Rothwell, S.; Chinoy, H.; Lamb, J. A.; Miller, F. W.; Rider, L. G.; Wedderburn, L. R.; McHugh, N. J.; Mammen, A. L.; Betteridge, Z. E.; Tansley, S. L.; Bowes, J.; Vencovsky, J.; Deakin, C. T.; Danko, K.; Vidya, L.; Selva-O'Callaghan, A.; Pachman, L. M.; Reed, A. M.; Molberg, O.; Benveniste, O.; Mathiesen, P. R.; Radstake, Trdj; Doria, A.; de Bleecker, J.; Lee, A. T.; Hanna, M. G.; Machado, P. M.; Ollier, W. E.; Gregersen, P. K.; Padyukov, L.; O'Hanlon, T. P.; Cooper, R. G.; Lundberg, I. E.
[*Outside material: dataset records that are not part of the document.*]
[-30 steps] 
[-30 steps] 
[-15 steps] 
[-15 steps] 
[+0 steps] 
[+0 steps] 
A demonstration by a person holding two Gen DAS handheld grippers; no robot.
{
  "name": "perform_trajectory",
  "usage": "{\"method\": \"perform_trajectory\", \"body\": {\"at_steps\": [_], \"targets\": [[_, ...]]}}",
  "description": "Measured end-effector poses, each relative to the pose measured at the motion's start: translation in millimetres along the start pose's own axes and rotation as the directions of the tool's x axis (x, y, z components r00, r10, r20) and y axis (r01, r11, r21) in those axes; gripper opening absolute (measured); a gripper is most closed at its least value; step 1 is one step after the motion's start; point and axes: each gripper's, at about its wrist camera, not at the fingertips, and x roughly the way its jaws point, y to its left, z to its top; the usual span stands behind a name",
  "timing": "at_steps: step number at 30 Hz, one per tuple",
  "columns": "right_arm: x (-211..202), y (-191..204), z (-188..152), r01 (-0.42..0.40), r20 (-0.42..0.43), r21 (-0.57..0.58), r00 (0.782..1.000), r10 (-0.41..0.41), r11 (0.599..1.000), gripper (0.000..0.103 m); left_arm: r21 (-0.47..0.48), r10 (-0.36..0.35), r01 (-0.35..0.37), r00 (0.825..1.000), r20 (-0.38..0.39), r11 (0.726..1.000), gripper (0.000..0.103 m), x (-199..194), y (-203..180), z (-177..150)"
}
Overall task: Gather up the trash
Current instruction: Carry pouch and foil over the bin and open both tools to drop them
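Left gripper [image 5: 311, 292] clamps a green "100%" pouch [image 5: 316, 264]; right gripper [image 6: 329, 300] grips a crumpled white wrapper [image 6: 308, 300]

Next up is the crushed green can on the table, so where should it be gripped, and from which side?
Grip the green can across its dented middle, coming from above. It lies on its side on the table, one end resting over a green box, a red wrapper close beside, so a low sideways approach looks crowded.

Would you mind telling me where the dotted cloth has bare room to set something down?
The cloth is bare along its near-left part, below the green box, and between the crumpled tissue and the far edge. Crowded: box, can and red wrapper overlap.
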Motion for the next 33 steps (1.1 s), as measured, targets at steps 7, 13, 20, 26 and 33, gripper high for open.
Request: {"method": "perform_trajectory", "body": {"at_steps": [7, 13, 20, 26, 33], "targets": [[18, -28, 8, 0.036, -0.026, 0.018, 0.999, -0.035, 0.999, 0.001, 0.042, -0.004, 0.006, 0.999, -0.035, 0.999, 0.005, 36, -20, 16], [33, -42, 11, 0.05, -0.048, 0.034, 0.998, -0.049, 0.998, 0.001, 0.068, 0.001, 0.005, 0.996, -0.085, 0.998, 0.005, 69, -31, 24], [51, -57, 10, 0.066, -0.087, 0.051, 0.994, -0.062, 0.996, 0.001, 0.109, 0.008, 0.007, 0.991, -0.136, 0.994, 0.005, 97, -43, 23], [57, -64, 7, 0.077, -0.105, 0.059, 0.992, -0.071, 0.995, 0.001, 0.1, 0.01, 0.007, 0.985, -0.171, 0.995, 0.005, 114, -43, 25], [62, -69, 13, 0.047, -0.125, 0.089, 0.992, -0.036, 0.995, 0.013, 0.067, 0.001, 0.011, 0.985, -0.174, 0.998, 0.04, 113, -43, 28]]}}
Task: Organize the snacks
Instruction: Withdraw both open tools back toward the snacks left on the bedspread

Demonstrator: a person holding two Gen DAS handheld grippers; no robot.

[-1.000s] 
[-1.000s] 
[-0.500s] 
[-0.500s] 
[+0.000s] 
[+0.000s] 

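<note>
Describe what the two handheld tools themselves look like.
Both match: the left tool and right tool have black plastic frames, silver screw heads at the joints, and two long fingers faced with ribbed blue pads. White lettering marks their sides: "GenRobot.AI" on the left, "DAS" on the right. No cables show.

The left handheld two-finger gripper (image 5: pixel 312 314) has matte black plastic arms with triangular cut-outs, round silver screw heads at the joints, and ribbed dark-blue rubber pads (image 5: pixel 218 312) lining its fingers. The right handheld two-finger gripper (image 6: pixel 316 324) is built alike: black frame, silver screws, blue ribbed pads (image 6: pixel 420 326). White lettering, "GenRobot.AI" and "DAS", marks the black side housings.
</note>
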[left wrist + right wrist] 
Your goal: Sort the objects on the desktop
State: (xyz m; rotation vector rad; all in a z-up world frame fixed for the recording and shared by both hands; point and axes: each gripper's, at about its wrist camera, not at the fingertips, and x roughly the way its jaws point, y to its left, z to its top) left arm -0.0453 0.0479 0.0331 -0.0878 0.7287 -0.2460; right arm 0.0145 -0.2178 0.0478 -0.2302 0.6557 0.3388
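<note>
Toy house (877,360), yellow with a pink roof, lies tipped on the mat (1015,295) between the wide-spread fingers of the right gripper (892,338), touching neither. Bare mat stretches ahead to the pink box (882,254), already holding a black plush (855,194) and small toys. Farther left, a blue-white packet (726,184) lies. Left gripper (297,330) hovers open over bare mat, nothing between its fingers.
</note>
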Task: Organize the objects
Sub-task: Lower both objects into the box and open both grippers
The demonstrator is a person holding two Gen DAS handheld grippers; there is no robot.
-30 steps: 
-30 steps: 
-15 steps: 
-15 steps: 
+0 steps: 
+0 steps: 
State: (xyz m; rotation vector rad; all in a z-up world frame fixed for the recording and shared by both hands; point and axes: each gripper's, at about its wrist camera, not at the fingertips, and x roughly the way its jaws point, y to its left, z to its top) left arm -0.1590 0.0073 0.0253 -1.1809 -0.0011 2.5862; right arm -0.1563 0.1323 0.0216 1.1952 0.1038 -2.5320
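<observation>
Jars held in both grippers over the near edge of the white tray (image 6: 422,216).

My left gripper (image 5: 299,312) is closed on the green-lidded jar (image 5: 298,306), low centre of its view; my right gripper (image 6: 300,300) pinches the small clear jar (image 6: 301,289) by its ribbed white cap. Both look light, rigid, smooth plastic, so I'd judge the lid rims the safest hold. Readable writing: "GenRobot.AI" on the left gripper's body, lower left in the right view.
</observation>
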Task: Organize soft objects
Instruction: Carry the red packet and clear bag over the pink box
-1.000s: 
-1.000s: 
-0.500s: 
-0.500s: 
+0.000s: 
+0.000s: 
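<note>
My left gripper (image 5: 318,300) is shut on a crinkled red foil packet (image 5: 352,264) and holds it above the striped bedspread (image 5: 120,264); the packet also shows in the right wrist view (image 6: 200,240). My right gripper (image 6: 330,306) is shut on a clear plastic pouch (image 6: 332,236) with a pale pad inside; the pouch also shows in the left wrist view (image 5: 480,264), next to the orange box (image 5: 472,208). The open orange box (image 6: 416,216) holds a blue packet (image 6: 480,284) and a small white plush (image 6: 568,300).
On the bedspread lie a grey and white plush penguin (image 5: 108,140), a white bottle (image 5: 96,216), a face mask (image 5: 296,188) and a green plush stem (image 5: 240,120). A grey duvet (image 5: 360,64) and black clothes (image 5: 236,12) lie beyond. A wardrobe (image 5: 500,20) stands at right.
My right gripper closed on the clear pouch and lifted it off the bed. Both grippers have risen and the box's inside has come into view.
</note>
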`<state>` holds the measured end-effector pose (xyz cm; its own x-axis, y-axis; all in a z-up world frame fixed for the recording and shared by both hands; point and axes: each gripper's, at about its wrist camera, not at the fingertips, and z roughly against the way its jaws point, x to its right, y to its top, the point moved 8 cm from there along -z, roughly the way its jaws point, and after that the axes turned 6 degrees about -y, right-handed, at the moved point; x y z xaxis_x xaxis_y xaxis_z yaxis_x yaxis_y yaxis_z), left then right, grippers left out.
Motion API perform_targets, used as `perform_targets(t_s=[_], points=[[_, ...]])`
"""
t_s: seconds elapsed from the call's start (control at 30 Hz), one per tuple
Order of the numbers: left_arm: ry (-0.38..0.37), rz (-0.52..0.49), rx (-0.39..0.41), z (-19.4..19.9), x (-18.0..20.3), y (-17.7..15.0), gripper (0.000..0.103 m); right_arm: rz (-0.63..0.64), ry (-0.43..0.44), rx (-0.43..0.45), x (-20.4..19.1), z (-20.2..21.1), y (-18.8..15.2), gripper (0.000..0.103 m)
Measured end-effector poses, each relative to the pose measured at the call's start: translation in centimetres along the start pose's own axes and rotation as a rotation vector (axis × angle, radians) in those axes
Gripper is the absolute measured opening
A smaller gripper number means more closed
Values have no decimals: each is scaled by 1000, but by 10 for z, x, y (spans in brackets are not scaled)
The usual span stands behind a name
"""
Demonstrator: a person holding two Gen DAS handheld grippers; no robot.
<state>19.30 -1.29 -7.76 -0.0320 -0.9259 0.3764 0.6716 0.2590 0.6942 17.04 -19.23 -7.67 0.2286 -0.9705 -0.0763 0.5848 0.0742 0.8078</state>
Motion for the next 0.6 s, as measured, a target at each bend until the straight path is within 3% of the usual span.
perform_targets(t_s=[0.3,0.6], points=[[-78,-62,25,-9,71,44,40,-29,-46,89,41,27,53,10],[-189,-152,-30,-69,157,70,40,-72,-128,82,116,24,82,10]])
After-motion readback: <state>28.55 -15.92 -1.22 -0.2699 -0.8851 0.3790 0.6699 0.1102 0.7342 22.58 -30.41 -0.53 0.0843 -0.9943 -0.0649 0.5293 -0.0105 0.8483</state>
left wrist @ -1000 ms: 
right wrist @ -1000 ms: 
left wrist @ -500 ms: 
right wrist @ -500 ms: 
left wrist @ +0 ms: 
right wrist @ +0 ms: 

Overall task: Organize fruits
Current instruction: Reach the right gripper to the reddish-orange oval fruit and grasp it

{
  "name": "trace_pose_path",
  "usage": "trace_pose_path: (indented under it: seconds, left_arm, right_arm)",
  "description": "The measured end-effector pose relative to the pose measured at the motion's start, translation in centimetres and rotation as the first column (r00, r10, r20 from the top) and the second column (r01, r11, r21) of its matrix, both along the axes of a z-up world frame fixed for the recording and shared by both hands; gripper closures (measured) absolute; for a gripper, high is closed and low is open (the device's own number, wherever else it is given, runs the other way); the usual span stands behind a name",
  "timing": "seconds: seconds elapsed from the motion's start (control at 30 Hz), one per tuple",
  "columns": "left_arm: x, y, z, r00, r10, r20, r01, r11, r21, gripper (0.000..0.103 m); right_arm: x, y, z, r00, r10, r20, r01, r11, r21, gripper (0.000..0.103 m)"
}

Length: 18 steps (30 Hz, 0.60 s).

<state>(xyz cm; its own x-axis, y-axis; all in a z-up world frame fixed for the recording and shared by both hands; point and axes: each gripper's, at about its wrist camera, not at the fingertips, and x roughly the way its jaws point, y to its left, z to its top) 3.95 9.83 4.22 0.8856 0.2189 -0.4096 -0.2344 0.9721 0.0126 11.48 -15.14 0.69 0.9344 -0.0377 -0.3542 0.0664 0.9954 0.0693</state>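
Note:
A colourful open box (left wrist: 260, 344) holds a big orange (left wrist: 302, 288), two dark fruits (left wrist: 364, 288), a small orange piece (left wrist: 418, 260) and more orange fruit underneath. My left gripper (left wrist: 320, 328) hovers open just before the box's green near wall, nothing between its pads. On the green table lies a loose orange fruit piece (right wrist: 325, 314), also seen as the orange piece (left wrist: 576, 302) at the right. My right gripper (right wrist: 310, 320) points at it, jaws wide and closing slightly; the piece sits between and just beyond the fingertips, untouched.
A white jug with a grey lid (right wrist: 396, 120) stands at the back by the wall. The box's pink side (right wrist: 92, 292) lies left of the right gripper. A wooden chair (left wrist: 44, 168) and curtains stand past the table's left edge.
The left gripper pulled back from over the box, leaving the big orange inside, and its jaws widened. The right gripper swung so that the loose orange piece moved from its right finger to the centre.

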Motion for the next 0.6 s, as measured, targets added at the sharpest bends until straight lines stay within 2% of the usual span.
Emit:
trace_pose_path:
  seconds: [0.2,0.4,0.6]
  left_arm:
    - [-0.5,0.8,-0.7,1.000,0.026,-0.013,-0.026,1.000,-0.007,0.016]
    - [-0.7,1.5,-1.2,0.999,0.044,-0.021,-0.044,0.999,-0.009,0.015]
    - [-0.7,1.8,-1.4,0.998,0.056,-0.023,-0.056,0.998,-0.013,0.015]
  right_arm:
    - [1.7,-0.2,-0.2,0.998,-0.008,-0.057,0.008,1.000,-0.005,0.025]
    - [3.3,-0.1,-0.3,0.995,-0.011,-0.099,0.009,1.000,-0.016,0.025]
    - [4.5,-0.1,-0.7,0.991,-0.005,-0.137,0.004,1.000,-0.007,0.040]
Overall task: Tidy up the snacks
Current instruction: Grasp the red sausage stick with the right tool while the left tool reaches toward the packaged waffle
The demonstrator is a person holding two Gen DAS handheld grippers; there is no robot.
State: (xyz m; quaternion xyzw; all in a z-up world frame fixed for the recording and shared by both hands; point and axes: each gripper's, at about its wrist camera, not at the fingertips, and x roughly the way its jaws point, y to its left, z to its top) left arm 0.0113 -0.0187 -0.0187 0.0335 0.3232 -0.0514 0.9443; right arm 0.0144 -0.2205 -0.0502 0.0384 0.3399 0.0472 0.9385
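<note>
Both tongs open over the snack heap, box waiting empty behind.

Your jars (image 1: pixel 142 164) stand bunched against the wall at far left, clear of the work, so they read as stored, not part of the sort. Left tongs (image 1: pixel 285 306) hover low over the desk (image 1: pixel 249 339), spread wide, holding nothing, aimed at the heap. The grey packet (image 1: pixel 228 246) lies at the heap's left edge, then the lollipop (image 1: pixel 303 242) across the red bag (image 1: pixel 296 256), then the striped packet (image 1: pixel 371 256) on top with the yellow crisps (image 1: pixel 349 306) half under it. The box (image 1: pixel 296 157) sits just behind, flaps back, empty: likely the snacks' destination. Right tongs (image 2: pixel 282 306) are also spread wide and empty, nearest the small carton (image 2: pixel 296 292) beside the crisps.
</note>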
Ann Rheum Dis. 2019 May 30; 78(7):996-1002


OBJECTIVES: Idiopathic inflammatory myopathies (IIM) are a spectrum of rare autoimmune diseases characterised clinically by muscle weakness and heterogeneous systemic organ involvement. The strongest genetic risk is within the major histocompatibility complex (MHC). Since autoantibody presence defines specific clinical subgroups of IIM, we aimed to correlate serotype and genotype, to identify novel risk variants in the MHC region that co-occur with IIM autoantibodies. METHODS: We collected available autoantibody data in our cohort of 2582 Caucasian patients with IIM. High resolution human leucocyte antigen (HLA) alleles and corresponding amino acid sequences were imputed using SNP2HLA from existing genotyping data and tested for association with 12 autoantibody subgroups. RESULTS: We report associations with eight autoantibodies reaching our study-wide significance level of p<2.9x10(-5). Associations with the 8.1 ancestral haplotype were found with anti-Jo-1 (HLA-B*08:01, p=2.28x10(-53) and HLA-DRB1*03:01, p=3.25x10(-9)), anti-PM/Scl (HLA-DQB1*02:01, p=1.47x10(-26)) and anti-cN1A autoantibodies (HLA-DRB1*03:01, p=1.40x10(-11)). Associations independent of this haplotype were found with anti-Mi-2 (HLA-DRB1*07:01, p=4.92x10(-13)) and anti-HMGCR autoantibodies (HLA-DRB1*11, p=5.09x10(-6)). Amino acid positions may be more strongly associated than classical HLA associations; for example with anti-Jo-1 autoantibodies and position 74 of HLA-DRB1 (p=3.47x10(-64)) and position 9 of HLA-B (p=7.03x10(-11)). We report novel genetic associations with HLA-DQB1 anti-TIF1 autoantibodies and identify haplotypes that may differ between adult-onset and juvenile-onset patients with these autoantibodies. CONCLUSIONS: These findings provide new insights regarding the functional consequences of genetic polymorphisms within the MHC. As autoantibodies in IIM correlate with specific clinical features of disease, understanding genetic risk underlying development of autoantibody profiles has implications for future research.